METHODS:INTRODUCTION:Triple pelvic osteotomy (TPO) involves periacetabular osteotomies of the ilium, ischium, and pubis to reorient the acetabulum. This operation is indicated in certain situations for the treatment of developmental dysplasia of the hip, dysplastic neuromuscular hips, and for containment of the femoral head in cases of Legg-Calvé-Perthes disease. METHODS:This retrospective cohort study compares radiographic outcomes of patients who underwent TPO using two different techniques and describes a novel single-incision direct lateral approach. TPO was performed on 22 patients by the senior author. The first 10 patients underwent TPO through a single-incision anterolateral approach. The last 12 patients underwent TPO using the direct lateral approach. Preoperative and postoperative pelvic radiographs were reviewed for each patient, and the migration index and center-edge angle were recorded.
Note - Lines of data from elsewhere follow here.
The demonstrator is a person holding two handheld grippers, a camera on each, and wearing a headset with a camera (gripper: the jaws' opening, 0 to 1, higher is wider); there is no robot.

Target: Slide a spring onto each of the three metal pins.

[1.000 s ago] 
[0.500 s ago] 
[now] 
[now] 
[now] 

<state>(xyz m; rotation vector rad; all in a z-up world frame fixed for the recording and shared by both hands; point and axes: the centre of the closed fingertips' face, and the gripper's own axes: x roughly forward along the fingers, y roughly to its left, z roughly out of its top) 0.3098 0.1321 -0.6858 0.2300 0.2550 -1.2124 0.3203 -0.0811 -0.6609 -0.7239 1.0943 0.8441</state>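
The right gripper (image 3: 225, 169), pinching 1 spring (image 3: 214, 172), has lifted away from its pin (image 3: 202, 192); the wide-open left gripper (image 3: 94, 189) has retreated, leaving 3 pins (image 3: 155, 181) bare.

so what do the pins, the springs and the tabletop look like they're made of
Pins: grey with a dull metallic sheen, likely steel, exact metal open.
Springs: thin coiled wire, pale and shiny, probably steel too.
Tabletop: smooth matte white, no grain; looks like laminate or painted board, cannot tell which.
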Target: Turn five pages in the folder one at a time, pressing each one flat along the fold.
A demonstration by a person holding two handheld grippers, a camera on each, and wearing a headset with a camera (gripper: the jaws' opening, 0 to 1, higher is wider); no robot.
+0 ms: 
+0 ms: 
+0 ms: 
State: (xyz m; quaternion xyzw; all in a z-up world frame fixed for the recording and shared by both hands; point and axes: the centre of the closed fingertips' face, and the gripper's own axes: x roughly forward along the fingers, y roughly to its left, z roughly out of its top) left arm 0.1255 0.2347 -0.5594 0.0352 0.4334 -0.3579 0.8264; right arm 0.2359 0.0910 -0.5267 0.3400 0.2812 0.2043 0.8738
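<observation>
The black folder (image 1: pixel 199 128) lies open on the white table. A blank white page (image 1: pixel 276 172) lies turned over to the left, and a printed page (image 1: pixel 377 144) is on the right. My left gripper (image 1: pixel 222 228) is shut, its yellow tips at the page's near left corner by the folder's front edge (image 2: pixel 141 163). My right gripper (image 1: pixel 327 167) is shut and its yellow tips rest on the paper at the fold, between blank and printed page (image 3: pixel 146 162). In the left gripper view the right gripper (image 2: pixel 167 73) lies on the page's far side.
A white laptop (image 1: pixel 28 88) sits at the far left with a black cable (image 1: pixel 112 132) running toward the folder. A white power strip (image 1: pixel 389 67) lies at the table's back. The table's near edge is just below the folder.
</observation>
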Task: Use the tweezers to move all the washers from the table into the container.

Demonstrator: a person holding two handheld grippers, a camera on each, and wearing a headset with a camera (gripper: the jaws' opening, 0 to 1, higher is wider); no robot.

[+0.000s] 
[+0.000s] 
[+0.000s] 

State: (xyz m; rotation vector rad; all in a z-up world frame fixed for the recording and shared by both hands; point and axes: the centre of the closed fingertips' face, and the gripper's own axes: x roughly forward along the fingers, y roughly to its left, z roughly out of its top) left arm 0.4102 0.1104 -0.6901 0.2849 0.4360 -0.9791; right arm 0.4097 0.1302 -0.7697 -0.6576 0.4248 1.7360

RESULTS:The migration index and center-edge angle were evaluated and were not found to be significantly different between the anterolateral and direct lateral groups. The direct lateral approach is described. CONCLUSION:The direct lateral approach for TPO is equivalent to the anterolateral approach on radiographic evaluation. Advantages of the direct lateral approach include direct visualization of the ischial osteotomy, effective mobilization of the acetabulum, and safety of the sciatic nerve.